In Payton, the Court again evaluated arguments that factor (k) barred consideration of constitutionally relevant evidence—this time, evidence relating to postcrime rehabilitation, rather than precrime background and character. See 544 U. S., at 135–136. Payton did not come to this Court, as had Boyde, on direct review, but rather by federal habeas petition subject to AEDPA. Relief was available only if “the state court’s adjudication of the claim ‘resulted in a decision that was contrary to, or involved an unreasonable application of, clearly established Federal law, as determined by the Supreme Court of the United States.’ ” Payton, supra, at 141 (quoting 28 U. S. C. §2254(d)(1)). Although the prosecutor in Payton had argued to the jury—incorrectly—that factor (k) did not permit consideration of postcrime rehabilitation evidence, this Court concluded that the California Supreme Court reasonably applied Boyde in finding no Eighth Amendment violation. 544 U. S., at 142, 146–147. Accepting the prosecutor’s reading would have required “the surprising conclusion that remorse could never serve to lessen or excuse a crime.” Id., at 142. Furthermore, countering any misimpression created by the prosecution’s argument, the defense in Payton had presented extensive evidence and argument regarding a postcrime religious conversion and other good behavior. The trial court had instructed the jury to consider all evidence admitted “ ‘during any part of the trial in this case, except as you may be hereafter instructed,’ ” and the prosecution itself “devoted substantial attention to discounting [the postcrime evidence’s] importance as compared to the aggravating factors.” Id., at 145–146. Hence, the state court in Payton could reasonably have concluded that, as in Boyde, there was no reasonable likelihood that the jury understood the instruction to preclude consideration of the postcrime mitigation evidence it had heard. 544 U. S., at 147.

III

As the Court directed in Boyde, we inquire “whether there is a reasonable likelihood that the jury has applied the challenged instruction in a way that prevents the consideration of constitutionally relevant evidence.” 494 U. S., at 380. Here, as in Payton, respondent argues that factor (k) prevented the jury from giving effect to his forward-looking evidence. And, as in Payton, respondent’s case comes to this Court in federal habeas proceedings collaterally attacking the state court’s ruling. Unlike in Payton, however, the federal petition in this case was filed before AEDPA’s effective date. AEDPA and its deferential standards of review are thus inapplicable. See Woodford v. Garceau, 538 U. S. 202, 210 (2003). The Court of Appeals distinguished Payton on this ground. See 414 F. 3d, at 1101–1102. It was mistaken, however, to find a “reasonable probability” that the jury did not consider respondent’s future potential. Id., at 1138.

A

The Court of Appeals erred by adopting a narrow and, we conclude, an unrealistic interpretation of factor (k). “Most naturally read,” the Court of Appeals reasoned, “this instruction allows the jury to consider evidence that bears upon the commission of the crime by the defendant and excuses or mitigates his culpability for the offense.” Id., at 1134. As both Boyde and Payton explain, however, this interpretation is too confined. “The instruction did not … limit the jury’s consideration to ‘any other circumstance of the crime which extenuates the gravity of the crime.’ The jury was directed to consider any other circumstance that might excuse the crime.” Boyde, supra, at 382; see also Payton, supra, at 141–142. And just as precrime background and character (Boyde) and postcrime rehabilitation (Payton) may “extenuat[e] the gravity of the crime,” so may some likelihood of future good conduct count as a circumstance tending to make a defendant less deserving of the death penalty. Cf. Skipper, 476 U. S., at 4–5 (explaining that while inferences regarding future conduct do not “relate specifically to [a defendant’s] culpability for the crime he committed,” those inferences are “ ‘mitigating’ in the sense that they might serve ‘as a basis for a sentence less than death’ ” (quoting Lockett v. Ohio, 438 U. S. 586, 604 (1978) (plurality opinion))).
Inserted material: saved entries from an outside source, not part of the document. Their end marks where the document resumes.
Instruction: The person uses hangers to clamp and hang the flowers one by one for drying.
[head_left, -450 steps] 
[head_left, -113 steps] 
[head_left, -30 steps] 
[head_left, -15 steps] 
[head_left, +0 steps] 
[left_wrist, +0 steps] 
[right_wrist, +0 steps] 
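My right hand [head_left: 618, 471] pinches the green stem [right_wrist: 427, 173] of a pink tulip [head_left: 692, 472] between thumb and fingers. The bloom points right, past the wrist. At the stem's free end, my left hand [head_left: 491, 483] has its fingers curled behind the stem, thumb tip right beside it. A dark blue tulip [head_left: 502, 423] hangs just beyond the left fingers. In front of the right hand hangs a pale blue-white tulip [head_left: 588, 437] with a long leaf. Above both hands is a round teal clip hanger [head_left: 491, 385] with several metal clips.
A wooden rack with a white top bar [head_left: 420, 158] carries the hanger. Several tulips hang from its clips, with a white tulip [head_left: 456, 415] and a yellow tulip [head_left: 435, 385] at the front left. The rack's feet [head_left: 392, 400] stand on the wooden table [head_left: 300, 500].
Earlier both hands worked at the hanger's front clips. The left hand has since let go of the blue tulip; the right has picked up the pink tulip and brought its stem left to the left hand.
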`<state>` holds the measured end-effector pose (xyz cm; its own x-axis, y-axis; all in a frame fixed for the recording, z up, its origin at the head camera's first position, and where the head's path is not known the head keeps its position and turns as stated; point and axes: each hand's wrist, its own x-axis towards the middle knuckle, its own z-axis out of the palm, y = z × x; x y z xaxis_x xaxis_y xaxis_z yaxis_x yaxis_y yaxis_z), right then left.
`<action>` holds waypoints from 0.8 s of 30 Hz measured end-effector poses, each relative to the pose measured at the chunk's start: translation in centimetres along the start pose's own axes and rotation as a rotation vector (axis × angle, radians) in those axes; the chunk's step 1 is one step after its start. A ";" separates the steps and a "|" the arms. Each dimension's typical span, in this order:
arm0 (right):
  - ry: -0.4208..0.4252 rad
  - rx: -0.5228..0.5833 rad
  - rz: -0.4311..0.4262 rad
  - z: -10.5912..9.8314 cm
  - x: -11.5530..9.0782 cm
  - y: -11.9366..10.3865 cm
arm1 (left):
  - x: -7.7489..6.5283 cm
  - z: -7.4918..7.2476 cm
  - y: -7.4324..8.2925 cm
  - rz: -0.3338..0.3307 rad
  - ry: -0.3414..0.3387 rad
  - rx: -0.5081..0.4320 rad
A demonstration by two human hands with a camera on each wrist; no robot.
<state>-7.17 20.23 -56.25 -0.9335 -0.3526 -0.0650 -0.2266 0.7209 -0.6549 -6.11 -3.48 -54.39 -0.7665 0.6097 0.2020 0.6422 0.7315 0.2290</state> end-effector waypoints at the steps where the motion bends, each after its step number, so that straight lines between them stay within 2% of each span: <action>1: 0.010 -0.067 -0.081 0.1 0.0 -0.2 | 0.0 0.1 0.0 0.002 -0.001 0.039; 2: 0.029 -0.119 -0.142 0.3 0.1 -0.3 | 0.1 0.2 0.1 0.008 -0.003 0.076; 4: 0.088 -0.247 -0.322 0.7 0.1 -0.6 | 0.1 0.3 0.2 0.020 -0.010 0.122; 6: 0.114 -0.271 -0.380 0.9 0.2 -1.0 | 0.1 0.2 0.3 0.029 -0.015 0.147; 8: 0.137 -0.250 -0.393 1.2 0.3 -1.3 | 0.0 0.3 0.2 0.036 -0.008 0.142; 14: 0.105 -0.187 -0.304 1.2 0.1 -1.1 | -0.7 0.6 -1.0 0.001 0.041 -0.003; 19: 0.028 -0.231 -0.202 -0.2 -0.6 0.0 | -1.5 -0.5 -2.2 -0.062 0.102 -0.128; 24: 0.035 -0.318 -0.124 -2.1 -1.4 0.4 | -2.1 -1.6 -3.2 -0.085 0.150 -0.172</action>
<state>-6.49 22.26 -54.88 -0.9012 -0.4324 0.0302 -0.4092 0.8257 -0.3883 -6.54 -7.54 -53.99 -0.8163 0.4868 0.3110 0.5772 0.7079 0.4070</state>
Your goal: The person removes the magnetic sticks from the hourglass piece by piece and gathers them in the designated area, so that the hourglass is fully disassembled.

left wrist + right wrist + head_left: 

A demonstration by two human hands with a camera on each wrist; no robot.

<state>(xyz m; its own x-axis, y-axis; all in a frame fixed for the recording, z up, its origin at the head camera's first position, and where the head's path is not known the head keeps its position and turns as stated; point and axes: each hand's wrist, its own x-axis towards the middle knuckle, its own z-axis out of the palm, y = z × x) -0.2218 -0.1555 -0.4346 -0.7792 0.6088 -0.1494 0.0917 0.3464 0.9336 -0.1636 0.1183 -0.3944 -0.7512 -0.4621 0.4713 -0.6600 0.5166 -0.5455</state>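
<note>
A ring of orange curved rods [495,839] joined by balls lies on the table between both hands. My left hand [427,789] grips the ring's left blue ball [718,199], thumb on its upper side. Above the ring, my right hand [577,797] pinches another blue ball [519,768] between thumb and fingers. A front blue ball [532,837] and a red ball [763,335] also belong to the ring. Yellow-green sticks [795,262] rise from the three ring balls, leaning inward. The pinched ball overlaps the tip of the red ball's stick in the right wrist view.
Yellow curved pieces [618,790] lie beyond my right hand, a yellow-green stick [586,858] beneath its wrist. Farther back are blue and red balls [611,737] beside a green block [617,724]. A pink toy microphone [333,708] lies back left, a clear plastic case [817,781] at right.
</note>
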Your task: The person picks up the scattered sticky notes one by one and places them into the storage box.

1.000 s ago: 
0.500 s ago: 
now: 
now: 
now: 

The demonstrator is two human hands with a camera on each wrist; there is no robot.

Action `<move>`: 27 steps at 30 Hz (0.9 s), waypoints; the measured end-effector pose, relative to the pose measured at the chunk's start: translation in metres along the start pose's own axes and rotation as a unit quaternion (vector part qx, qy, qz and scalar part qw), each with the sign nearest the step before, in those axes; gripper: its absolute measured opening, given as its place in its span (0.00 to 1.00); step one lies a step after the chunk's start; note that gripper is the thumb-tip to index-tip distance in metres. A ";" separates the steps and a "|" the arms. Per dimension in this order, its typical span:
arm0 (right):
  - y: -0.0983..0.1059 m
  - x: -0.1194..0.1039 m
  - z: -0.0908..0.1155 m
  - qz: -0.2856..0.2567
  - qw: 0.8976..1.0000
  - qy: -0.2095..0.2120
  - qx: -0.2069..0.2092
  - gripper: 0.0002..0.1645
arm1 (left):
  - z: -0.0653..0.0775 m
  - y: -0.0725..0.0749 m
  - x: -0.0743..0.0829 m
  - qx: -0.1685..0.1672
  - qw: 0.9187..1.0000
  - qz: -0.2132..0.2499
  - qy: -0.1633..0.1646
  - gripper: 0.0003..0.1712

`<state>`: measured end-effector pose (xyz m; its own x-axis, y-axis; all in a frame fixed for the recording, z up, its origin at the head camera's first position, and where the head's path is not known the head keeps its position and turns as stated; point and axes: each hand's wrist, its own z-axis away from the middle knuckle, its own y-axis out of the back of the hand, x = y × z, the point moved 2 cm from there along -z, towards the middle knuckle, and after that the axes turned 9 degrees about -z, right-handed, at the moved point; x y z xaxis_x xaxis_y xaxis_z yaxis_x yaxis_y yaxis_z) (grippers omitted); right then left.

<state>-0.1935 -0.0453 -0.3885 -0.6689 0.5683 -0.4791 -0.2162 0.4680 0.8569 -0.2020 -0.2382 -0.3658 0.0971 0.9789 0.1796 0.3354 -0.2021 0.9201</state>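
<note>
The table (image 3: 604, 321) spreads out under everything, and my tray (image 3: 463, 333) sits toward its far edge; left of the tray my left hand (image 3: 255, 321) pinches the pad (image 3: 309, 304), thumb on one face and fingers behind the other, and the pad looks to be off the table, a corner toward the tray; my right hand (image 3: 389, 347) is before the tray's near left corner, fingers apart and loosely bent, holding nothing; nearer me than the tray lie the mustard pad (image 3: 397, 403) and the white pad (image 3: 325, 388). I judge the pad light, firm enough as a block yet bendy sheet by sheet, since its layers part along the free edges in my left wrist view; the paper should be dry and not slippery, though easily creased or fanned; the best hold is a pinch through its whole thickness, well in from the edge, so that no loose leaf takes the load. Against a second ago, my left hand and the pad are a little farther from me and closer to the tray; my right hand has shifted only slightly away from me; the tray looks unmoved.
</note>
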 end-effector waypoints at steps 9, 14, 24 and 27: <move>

The Court of Appeals failed to heed the full import of Payton’s holding, a holding that has significance even where AEDPA is inapplicable. Payton indicated that reading factor (k) to preclude consideration of postcrime evidence would require “the surprising conclusion that remorse could never serve to lessen or excuse a crime.” 544 U. S., at 142. So, too, would it be counterintuitive if a defendant’s capacity to redeem himself through good works could not extenuate his offense and render him less deserving of a death sentence.

In any event, since respondent sought to extrapolate future behavior from precrime conduct, his mitigation theory was more analogous to the good-character evidence examined in Boyde and held to fall within factor (k)’s purview. See 494 U. S., at 381 (describing the evidence at issue as including evidence of the defendant’s “strength of character”). Both types of evidence suggest the crime stemmed more from adverse circumstances than from an irredeemable character. See 414 F. 3d, at 1141–1142 (O’Scannlain, J., concurring in part and dissenting in part); cf. Johnson v. Texas, 509 U. S. 350, 369 (1993) (noting that the “forward-looking” future-dangerousness inquiry “is not independent of an assessment of personal culpability”).

B

Our interpretation of factor (k) is the one most consistent with the evidence presented to the jury, the parties’ closing arguments, and the other instructions provided by the trial court. Each of these will be discussed in turn.

As the Court of Appeals recognized, future-conduct evidence was central to the mitigation case presented by the defense. See 414 F. 3d, at 1134. Indeed, although the defense also adduced evidence of a troubled upbringing, respondent testified that he could not use his difficult life “as a crutch to say I am in a situation right now, I’m here now because of that.” App. 40. Given this assertion, and considering the extensive forward-looking evidence presented at sentencing—evidence including testimony from two prison chaplains, respondent’s church sponsors, and respondent himself—the jurors could have disregarded respondent’s future potential only if they drew the unlikely inference that “the court’s instructions transformed all of this ‘favorable testimony into a virtual charade,’ ” Boyde, supra, at 383 (quoting Brown, 479 U. S., at 542). It is improbable the jurors believed that the parties were engaging in an exercise in futility when respondent presented (and both counsel later discussed) his mitigating evidence in open court.

Arguments by the prosecution and the defense assumed the evidence was relevant. The prosecutor initially discussed the various factors that were to guide the jury. He referred to factor (k) as “a catchall.” App. 153. He then discussed respondent’s religious experience in some detail. With respect to whether this experience fit within factor (k), he indicated: “I’m not sure it really fits in there. I’m not sure it really fits in any of them. But I think it appears to be a proper subject of consideration.” Id., at 154. These seemingly contradictory statements are explained by the prosecutor’s following comments.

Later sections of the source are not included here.